Baffert’s attorney, W. Craig Robertson III, did not return a call for comment.

Hall of Fame jockeys Victor Espinoza and Mike Smith, who rode American Pharoah and Justify, respectively, both said in recent interviews that they support Baffert.

“I know (Baffert) as a human being, and I think the world of him,” said Smith.

The Baffert maelstrom spotlights what has been a decades-long doping problem in the sport. The creation of HISA comes only months after the Horseracing Integrity and Safety Act was passed into federal law in December. Scheeler told reporters that the HISA board has “a steep climb” ahead of it in the efforts to clean up the sport.

“It’s going to be the job of our organization to address those concerns to implement standards, rules, and enforcement mechanisms across the entire country, apply them uniformly, and try to make a sport which is safer, which is clean, and which is fair, both to those who we govern, in terms of due process, and also in terms of the public, in terms of the information made available to them about the sport and about how it’s being governed,” said Scheeler.

The U.S. Anti-Doping Agency will enforce the rules once HISA begins implementing regulations and policies next year.

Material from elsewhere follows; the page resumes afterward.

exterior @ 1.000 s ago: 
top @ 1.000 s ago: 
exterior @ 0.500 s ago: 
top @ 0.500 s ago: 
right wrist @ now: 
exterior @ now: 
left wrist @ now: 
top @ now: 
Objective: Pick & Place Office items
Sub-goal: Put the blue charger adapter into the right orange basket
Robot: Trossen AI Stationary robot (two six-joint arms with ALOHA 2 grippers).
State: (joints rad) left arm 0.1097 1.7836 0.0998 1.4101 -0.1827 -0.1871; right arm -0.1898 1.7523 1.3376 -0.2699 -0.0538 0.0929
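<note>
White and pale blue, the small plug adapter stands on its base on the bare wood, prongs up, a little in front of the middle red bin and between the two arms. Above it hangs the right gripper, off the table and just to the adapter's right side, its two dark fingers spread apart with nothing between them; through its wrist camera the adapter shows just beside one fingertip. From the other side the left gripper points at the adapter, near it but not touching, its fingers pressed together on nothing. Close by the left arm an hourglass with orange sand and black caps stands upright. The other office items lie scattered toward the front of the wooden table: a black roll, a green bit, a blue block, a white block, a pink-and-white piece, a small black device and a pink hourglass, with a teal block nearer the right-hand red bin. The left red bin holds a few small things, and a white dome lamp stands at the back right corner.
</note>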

Scheeler was one of former Sen. George Mitchell’s investigators when Mitchell conducted an 18-month investigation into Major League Baseball’s doping past and history. The Mitchell Report was released in December 2007, and listed dozens of major league players as steroid and performance-enhancing drug users, including pitchers Roger Clemens and Andy Pettitte. One recommendation Mitchell made in his report was the need for baseball to create an independent investigative unit to root out malfeasance in the game.

Scheeler said that similarly, one of HISA’s aims would be to “have a vigorous component to follow up on the rumors that you hear in the barn, or the syringe that’s found in the stall, or something along those lines.”

“Another piece that we want to add in a very powerful way is an investigative unit component to enforcement of anti-doping rules,” said Scheeler. “What you have to come up with is a comprehensive package that will significantly decrease (drug) usage, because some folks just look at it not as, ‘Should I play fair or not?’, but a very cold-blooded, cost-benefit situation. And we have to have them see that the costs, or the risks, are greater than the rewards.”